» **Exercise directions**
The expected answer is the set of lines in the data below between the line holding "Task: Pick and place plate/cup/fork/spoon" and the line holding "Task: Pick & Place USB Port", inclusive, written out exactly.

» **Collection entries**
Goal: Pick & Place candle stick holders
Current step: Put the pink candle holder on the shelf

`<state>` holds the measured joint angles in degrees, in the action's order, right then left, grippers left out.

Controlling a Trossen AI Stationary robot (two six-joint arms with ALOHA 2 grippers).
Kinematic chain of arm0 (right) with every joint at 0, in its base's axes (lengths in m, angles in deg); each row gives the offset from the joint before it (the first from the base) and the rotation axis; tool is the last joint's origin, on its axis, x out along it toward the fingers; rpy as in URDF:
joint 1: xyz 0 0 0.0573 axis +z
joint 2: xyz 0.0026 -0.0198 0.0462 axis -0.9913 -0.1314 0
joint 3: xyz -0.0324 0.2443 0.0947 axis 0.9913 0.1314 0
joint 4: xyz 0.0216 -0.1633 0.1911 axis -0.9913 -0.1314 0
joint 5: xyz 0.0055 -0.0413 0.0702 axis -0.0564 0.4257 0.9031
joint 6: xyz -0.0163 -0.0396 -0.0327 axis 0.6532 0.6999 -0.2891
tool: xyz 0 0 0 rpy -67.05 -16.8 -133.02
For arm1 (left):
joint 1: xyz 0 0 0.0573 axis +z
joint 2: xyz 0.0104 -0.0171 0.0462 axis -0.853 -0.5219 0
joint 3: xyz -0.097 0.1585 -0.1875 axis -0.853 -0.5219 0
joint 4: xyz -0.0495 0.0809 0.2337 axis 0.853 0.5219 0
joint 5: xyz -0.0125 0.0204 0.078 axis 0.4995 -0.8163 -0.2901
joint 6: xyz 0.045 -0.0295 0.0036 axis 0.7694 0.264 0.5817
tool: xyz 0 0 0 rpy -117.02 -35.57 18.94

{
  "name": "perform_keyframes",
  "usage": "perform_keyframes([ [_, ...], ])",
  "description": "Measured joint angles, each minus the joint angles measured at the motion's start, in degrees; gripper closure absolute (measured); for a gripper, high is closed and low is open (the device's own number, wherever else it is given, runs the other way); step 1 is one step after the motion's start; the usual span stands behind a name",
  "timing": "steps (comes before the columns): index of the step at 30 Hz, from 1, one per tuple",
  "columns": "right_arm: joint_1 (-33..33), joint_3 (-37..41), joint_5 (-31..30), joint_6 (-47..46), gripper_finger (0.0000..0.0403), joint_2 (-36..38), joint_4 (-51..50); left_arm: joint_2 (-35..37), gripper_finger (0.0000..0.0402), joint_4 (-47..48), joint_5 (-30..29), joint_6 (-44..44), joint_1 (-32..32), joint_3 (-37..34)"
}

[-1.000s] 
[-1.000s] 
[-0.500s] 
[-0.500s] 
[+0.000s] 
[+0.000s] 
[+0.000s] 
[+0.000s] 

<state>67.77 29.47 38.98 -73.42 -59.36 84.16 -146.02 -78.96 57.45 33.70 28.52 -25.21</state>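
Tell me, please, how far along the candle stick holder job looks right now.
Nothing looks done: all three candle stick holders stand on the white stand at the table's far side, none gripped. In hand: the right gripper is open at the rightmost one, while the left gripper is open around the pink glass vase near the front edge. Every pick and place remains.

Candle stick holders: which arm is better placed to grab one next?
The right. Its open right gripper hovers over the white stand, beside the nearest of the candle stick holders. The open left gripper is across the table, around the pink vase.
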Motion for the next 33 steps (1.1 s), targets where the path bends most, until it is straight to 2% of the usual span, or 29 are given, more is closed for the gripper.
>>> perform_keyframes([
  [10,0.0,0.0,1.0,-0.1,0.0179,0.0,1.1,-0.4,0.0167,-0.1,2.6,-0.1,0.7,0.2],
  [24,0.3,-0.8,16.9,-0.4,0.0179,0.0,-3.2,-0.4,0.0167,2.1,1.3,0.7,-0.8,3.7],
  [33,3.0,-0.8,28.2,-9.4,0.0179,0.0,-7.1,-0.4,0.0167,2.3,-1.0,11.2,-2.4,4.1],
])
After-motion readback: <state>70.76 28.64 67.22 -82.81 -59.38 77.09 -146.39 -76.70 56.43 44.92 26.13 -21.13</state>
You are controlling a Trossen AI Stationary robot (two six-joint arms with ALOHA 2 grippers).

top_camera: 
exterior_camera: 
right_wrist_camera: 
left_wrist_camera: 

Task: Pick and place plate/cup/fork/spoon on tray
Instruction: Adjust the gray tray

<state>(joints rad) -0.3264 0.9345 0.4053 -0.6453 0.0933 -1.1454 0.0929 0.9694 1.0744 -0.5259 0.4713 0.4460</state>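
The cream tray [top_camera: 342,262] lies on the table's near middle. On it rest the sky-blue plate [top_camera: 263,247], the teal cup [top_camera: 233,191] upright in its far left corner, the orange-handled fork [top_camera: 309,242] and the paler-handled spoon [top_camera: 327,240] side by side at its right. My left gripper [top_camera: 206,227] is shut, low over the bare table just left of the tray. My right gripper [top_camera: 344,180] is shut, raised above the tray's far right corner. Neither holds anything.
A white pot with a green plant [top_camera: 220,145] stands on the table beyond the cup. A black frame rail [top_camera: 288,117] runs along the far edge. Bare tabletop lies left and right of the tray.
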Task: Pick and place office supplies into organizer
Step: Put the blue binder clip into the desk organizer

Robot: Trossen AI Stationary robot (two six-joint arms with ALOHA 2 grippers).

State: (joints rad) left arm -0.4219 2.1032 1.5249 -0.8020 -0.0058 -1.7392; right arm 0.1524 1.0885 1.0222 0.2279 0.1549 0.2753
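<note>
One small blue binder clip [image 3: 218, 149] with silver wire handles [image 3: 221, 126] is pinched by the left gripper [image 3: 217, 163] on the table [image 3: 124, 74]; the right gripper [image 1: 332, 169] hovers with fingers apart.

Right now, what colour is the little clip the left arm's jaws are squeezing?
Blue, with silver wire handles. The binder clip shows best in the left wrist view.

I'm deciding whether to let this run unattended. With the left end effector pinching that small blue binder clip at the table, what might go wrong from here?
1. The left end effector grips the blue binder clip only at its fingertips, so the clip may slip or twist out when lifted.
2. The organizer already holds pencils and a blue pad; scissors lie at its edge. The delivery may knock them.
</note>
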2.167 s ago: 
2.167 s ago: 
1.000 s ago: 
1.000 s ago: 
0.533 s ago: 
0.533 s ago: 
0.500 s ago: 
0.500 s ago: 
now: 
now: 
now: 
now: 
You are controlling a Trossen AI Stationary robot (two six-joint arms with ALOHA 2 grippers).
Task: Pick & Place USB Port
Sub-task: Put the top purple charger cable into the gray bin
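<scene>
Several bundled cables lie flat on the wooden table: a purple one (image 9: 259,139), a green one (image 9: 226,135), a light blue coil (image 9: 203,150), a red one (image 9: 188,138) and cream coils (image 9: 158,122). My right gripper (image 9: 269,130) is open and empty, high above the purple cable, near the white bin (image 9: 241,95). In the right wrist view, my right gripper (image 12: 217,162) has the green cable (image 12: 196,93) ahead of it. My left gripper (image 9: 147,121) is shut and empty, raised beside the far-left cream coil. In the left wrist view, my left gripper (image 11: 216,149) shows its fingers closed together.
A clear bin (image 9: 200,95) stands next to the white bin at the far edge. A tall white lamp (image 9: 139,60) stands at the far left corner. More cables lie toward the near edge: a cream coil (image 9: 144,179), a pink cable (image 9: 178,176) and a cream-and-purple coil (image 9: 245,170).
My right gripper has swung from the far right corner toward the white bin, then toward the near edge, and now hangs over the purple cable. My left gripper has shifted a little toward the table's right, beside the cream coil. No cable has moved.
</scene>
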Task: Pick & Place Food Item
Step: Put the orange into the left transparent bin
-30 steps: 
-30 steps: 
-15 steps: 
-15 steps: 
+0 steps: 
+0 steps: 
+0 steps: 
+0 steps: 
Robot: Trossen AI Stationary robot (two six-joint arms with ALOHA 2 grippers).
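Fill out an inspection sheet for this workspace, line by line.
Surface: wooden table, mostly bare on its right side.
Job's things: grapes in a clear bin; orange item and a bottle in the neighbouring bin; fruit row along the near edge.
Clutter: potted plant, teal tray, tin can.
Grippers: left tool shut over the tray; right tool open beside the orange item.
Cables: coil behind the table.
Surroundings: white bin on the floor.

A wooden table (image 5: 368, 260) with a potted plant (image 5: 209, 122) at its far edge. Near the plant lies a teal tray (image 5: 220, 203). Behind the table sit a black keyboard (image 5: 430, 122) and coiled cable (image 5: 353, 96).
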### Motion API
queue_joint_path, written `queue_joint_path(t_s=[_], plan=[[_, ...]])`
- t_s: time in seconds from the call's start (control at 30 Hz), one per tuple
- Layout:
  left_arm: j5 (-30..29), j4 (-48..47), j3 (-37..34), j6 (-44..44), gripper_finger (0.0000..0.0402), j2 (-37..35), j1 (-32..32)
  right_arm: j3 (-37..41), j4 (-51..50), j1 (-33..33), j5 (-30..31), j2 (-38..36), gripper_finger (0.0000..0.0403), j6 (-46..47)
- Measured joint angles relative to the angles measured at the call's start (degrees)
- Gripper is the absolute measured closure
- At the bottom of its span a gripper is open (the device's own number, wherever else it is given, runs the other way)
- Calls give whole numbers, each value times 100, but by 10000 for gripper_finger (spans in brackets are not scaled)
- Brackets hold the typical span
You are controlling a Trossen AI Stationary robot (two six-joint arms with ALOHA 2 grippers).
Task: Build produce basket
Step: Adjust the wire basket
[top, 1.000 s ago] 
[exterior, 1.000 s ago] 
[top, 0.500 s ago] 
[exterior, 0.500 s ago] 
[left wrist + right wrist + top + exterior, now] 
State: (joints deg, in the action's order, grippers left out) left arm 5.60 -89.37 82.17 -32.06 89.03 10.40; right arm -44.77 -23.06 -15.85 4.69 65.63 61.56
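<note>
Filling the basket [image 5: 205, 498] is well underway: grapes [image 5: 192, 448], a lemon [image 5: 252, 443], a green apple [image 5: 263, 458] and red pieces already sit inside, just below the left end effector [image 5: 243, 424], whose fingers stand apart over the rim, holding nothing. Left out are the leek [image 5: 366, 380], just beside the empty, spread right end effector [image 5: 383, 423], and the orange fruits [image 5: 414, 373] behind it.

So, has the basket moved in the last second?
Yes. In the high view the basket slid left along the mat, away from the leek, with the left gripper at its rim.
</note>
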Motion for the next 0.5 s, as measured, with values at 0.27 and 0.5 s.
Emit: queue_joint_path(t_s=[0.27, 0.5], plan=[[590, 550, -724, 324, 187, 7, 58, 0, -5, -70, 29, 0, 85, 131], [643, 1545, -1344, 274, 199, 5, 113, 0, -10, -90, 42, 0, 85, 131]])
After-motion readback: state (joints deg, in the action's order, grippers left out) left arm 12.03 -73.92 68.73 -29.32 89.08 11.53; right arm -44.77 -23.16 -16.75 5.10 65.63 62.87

» **Output**
Task: Pick and place plate/cup/fork/spoon on tray
Instruction: Adjust the gray tray

<state>(joints rad) -0.3264 0.9345 0.4053 -0.6453 0.0933 -1.1454 0.0929 0.9694 1.0744 -0.5259 0.4713 0.4460</state>
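The cream tray [top_camera: 342,262] lies on the table's near middle. On it rest the sky-blue plate [top_camera: 263,247], the teal cup [top_camera: 233,191] upright in its far left corner, the orange-handled fork [top_camera: 309,242] and the paler-handled spoon [top_camera: 327,240] side by side at its right. My left gripper [top_camera: 206,227] is shut, low over the bare table just left of the tray. My right gripper [top_camera: 344,180] is shut, raised above the tray's far right corner. Neither holds anything.
A white pot with a green plant [top_camera: 220,145] stands on the table beyond the cup. A black frame rail [top_camera: 288,117] runs along the far edge. Bare tabletop lies left and right of the tray.
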Task: Pick and place office supplies into organizer
Step: Put the blue binder clip into the desk organizer

Robot: Trossen AI Stationary robot (two six-joint arms with ALOHA 2 grippers).

State: (joints rad) left arm -0.4219 2.1032 1.5249 -0.8020 -0.0058 -1.7392; right arm 0.1524 1.0885 1.0222 0.2279 0.1549 0.2753
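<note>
One small blue binder clip [image 3: 218, 149] with silver wire handles [image 3: 221, 126] is pinched by the left gripper [image 3: 217, 163] on the table [image 3: 124, 74]; the right gripper [image 1: 332, 169] hovers with fingers apart.

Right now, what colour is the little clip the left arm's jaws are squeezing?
Blue, with silver wire handles. The binder clip shows best in the left wrist view.

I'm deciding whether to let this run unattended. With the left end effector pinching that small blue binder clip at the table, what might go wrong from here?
1. The left end effector grips the blue binder clip only at its fingertips, so the clip may slip or twist out when lifted.
2. The organizer already holds pencils and a blue pad; scissors lie at its edge. The delivery may knock them.
</note>
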2.167 s ago: 
2.167 s ago: 
1.000 s ago: 
1.000 s ago: 
0.533 s ago: 
0.533 s ago: 
0.500 s ago: 
0.500 s ago: 
now: 
now: 
now: 
now: 
You are controlling a Trossen AI Stationary robot (two six-joint arms with ALOHA 2 grippers).
Task: Pick & Place USB Port

No further output is needed here.